Failed Storage Spaces Disk Recovery

This wasn't a fun one to write considering the circumstances. Data protection tech is great when everything is set up fresh and working properly. Everything is just fine, until it isn't and Storage Spaces failed me here. This post applies to the Windows 10 variation specifically which shares some of the same general principles with larger enterprise deployments in Server 2016/ 2019.

So, what happened?

My setup:
  • Asus Mobo, Intel Core i7-4790K, 32GB RAM
  • Windows 10 Enterprise, 1809
  • 120GB SSD (Boot)
  • 3 x WD Red 3TB HDDs
    • 1 storage pool: 8TB
    • 2 x mirrored vDisks
      • D:\ (Docs) - 2TB
      • M:\ (Media) - 2TB
The 3 x 3TB WD Red HDDs in my HTPC are going on 5 years old and were running fine, literally until I placed the order for new drives to replace proactively.
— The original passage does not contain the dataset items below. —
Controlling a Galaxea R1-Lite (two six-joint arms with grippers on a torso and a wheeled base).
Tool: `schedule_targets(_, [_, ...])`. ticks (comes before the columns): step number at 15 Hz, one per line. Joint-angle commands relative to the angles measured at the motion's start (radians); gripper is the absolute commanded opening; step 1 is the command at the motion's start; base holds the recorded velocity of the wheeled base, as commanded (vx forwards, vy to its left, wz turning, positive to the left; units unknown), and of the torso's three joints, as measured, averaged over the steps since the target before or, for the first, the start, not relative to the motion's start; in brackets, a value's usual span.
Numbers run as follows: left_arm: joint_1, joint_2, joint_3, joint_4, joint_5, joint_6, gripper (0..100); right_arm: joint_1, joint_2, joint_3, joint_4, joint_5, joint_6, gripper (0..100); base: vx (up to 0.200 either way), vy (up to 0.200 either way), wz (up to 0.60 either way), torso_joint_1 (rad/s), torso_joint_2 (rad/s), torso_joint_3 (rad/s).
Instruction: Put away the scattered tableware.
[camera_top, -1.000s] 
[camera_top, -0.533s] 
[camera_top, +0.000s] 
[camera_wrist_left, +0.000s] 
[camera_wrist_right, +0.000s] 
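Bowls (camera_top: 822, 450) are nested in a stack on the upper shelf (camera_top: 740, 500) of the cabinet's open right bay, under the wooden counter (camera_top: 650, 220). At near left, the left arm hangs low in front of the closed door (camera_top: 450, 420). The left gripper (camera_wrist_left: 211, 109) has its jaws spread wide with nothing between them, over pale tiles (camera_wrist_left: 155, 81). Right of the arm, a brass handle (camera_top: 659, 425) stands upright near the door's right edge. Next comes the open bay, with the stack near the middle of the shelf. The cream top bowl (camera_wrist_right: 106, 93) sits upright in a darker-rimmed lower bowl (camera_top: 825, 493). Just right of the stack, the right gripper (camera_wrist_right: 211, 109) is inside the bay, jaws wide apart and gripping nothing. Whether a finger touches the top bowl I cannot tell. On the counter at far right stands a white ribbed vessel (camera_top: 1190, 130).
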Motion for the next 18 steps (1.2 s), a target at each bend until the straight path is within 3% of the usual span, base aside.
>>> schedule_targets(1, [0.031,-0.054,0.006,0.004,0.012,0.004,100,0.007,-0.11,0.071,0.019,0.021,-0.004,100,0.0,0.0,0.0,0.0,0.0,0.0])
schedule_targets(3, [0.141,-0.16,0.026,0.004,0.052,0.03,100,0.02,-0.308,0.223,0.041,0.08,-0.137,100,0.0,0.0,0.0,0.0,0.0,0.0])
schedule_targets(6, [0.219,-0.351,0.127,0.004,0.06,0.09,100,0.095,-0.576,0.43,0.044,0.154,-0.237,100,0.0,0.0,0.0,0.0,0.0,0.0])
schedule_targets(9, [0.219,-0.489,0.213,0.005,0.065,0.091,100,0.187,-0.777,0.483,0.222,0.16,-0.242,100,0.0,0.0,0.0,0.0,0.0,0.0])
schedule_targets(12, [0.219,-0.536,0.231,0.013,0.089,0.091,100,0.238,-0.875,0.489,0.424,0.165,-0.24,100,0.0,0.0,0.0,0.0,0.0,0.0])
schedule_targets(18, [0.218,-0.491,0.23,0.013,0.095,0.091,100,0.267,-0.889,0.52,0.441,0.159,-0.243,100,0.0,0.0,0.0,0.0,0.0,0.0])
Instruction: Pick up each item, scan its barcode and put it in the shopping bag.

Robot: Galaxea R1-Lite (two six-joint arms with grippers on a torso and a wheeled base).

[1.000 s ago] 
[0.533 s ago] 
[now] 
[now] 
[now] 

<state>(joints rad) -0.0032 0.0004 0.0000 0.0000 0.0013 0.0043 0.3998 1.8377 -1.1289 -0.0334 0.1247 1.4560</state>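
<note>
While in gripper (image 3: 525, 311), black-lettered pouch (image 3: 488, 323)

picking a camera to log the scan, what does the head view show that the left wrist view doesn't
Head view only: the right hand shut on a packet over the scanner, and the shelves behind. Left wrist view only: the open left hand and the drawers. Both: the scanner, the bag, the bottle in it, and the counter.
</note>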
Murphy. On the day I receive the drives, I see resiliency warnings in Spaces on one HDD and both vDisks. I also see in the System logs: "The device, \Device\Harddisk2\DR2, has a bad block." Fun. Below is the what Spaces told me which seems to lead to a pretty obvious next step right? Remove the drive labeled "Old2" from the pool then replace it. Right? WRONG.

The other bit of good news I uncovered was that Windows no longer recognized my Media volume, which instead of reporting ReFS was marked RAW. At this point my M drive was basically dead and I was unable to browse in File Explorer.

Here's where things go from bad to worse and in hindsight I can confidently say, DO NOT TRUST THE SPACES UI! At this stage I'm still hopeful that the repair process will remedy this. I click remove on the Old2 HDD which according to the UI, the process failed.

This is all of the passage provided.